Content starts

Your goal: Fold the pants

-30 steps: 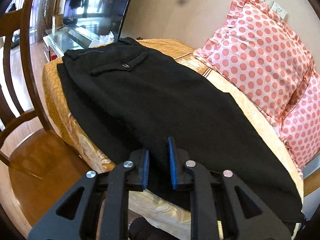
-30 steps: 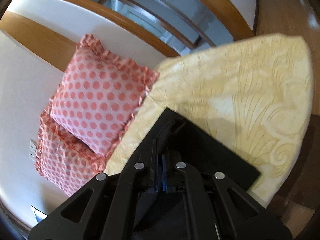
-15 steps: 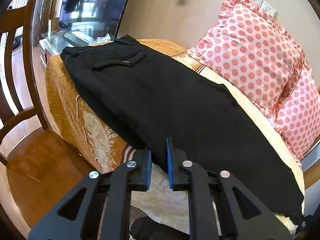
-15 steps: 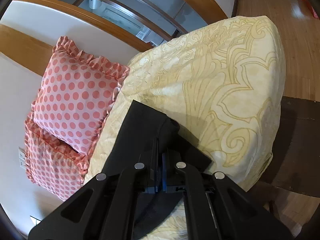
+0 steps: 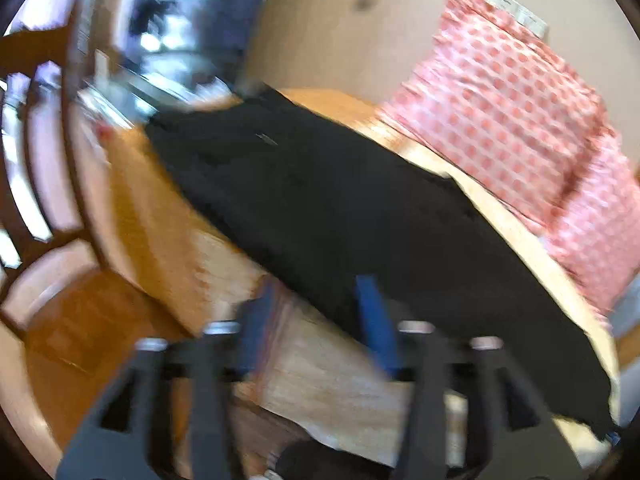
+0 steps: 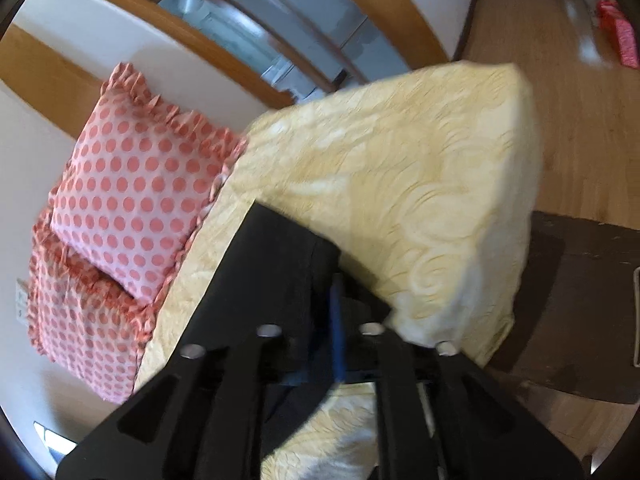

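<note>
Gripping pants [image 6: 272, 280] hem, right tool [image 6: 336, 328] clamped.
Gaping wide at 6 o'clock, left tool [image 5: 316, 320], empty, beside pants [image 5: 340, 208] edge on bed [image 5: 168, 216].

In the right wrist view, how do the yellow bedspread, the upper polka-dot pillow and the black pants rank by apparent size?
1. yellow bedspread
2. upper polka-dot pillow and black pants: these look alike, and the right gripper hides part of the pants, so unranked.

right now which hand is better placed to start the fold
Right: the right gripper has its jaws shut on the pants hem, ready to carry it over. The left gripper is open beside the edge.
</note>
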`<state>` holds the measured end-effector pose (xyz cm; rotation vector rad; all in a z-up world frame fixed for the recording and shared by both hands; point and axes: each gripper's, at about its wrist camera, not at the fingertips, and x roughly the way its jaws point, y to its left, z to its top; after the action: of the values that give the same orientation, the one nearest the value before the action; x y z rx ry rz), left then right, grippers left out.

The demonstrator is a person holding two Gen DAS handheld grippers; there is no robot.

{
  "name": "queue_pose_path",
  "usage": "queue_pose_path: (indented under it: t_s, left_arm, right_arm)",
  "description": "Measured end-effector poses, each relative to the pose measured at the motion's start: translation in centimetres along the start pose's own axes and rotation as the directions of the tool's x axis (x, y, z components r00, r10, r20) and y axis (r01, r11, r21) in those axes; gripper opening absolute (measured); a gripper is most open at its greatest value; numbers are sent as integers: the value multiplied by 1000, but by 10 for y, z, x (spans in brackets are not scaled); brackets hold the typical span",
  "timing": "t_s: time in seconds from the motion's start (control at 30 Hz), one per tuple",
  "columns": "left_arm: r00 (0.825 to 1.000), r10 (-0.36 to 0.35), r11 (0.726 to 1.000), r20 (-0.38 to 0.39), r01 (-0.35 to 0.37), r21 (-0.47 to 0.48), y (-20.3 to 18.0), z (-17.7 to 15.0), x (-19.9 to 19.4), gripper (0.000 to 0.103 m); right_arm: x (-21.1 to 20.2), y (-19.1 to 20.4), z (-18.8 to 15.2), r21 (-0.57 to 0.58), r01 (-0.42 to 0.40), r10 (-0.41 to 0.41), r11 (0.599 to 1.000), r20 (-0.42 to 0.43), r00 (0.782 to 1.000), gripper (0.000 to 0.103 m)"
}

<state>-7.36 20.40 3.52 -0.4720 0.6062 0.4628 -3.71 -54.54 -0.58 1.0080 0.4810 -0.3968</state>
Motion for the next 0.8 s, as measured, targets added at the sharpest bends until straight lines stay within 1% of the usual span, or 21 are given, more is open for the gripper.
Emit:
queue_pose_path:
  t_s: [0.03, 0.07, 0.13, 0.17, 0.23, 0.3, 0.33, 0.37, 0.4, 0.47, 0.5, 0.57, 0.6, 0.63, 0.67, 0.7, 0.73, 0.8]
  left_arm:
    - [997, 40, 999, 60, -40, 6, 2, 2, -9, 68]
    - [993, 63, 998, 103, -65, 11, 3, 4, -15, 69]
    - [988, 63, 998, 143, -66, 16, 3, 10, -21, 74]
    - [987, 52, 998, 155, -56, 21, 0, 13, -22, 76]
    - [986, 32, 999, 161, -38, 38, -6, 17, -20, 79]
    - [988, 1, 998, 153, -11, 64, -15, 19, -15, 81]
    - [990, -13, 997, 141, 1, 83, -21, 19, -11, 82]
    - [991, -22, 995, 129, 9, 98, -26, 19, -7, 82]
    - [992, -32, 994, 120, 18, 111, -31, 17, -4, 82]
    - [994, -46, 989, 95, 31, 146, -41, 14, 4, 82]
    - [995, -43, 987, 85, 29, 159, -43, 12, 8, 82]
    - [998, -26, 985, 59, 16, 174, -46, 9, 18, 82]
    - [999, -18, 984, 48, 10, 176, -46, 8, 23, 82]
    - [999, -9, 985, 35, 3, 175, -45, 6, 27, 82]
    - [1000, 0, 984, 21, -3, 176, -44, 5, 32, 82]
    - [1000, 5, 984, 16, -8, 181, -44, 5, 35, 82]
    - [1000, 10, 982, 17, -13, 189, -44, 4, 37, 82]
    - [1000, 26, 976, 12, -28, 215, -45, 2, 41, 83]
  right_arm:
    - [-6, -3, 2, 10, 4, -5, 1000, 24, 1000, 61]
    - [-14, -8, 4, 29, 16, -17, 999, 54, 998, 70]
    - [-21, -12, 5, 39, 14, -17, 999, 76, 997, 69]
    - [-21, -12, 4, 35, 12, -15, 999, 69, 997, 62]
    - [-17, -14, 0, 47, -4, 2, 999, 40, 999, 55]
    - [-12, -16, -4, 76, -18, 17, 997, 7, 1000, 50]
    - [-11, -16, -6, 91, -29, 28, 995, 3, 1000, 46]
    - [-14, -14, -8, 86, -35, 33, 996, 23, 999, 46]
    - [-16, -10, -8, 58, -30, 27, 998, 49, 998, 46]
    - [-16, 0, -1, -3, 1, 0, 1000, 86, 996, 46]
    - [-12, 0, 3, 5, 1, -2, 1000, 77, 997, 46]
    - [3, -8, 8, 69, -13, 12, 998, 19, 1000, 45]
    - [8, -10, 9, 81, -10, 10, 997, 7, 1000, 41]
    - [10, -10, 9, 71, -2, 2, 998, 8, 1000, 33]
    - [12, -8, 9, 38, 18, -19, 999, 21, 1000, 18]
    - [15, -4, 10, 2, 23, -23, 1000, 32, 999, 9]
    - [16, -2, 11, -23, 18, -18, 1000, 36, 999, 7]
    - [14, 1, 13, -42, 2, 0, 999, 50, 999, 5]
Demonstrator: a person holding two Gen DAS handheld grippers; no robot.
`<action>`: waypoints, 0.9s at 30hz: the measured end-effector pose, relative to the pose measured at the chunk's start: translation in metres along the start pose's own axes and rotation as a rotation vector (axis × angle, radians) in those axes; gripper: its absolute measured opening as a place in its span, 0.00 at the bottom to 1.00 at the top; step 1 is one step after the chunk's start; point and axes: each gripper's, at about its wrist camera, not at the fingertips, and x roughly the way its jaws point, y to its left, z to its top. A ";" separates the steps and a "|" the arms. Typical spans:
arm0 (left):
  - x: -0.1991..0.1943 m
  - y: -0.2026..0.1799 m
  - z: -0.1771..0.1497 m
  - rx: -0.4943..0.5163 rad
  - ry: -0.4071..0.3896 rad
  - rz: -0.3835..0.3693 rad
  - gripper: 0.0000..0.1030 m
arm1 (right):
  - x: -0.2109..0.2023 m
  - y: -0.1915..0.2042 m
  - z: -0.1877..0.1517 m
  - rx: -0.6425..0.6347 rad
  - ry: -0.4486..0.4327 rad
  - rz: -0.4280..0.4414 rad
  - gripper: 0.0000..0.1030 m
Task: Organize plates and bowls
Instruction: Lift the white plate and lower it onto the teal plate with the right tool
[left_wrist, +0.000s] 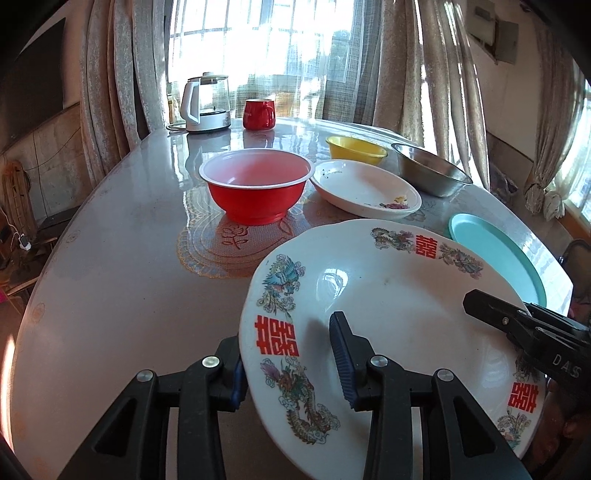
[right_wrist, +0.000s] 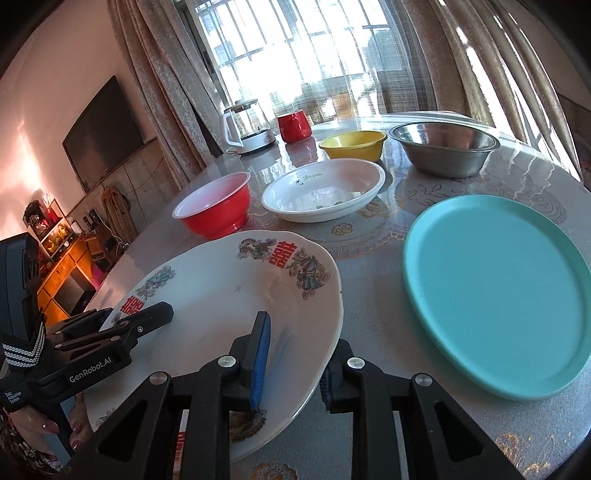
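Nearest of all, the patterned plate (left_wrist: 388, 325) sits between both pairs of tongs. The left tongs (left_wrist: 288, 354) straddle its left rim, one finger under the edge and one over the inner face, the gap only partly narrowed, so whether they truly pinch the rim I cannot tell. The right tongs (right_wrist: 295, 354) straddle the near right rim the same way, one blue pad (right_wrist: 260, 358) lying on the plate's inner face and the other finger outside the edge; again the grip looks close but not certain. The plate seems tilted, its left side raised off the worktop (right_wrist: 373, 317).

Just right of the plate, and apart from it, lies the teal plate (right_wrist: 498, 295), flat, its long axis running near to far. It is nearer the right tongs, so a stacking move would likely carry the patterned plate rightward onto it.

Farther off stand the red bowl (right_wrist: 214, 210) and the white oval dish (right_wrist: 325, 188), then the yellow bowl (right_wrist: 352, 144) and the steel bowl (right_wrist: 447, 147).
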 end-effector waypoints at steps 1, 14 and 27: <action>0.000 -0.002 0.001 0.004 -0.005 -0.004 0.39 | -0.003 -0.001 0.000 0.002 -0.006 -0.003 0.22; 0.003 -0.038 0.025 0.058 -0.037 -0.059 0.39 | -0.036 -0.028 0.006 0.044 -0.080 -0.041 0.22; 0.019 -0.093 0.049 0.124 -0.034 -0.133 0.39 | -0.063 -0.070 0.011 0.107 -0.141 -0.119 0.23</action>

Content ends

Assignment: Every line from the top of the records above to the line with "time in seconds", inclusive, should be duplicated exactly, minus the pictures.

Task output:
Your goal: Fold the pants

-30 steps: 
-30 steps: 
-15 steps: 
-15 steps: 
+0 steps: 
+0 steps: 

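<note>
Gripping pants [image 6: 272, 280] hem, right tool [image 6: 336, 328] clamped.
Gaping wide at 6 o'clock, left tool [image 5: 316, 320], empty, beside pants [image 5: 340, 208] edge on bed [image 5: 168, 216].

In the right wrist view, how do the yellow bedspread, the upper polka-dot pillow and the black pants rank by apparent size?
1. yellow bedspread
2. upper polka-dot pillow and black pants: these look alike, and the right gripper hides part of the pants, so unranked.

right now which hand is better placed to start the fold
Right: the right gripper has its jaws shut on the pants hem, ready to carry it over. The left gripper is open beside the edge.
</note>
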`<state>` holds the measured end-effector pose (xyz cm; rotation vector rad; all in a z-up world frame fixed for the recording and shared by both hands; point and axes: each gripper's, at about its wrist camera, not at the fingertips, and x roughly the way its jaws point, y to its left, z to its top; after the action: of the values that give the same orientation, the one nearest the value before the action; x y z rx ry rz), left then right, grippers left out.

The demonstrator is a person holding two Gen DAS handheld grippers; there is no robot.

{
  "name": "queue_pose_path",
  "usage": "queue_pose_path: (indented under it: t_s, left_arm, right_arm)",
  "description": "Measured end-effector poses, each relative to the pose measured at the motion's start: translation in centimetres along the start pose's own axes and rotation as the directions of the tool's x axis (x, y, z components r00, r10, r20) and y axis (r01, r11, r21) in those axes; gripper opening absolute (measured); a gripper is most open at its greatest value; numbers are sent as integers: the value multiplied by 1000, but by 10 for y, z, x (spans in brackets are not scaled); brackets hold the typical span",
  "timing": "t_s: time in seconds from the motion's start (control at 30 Hz), one per tuple",

No more output remains.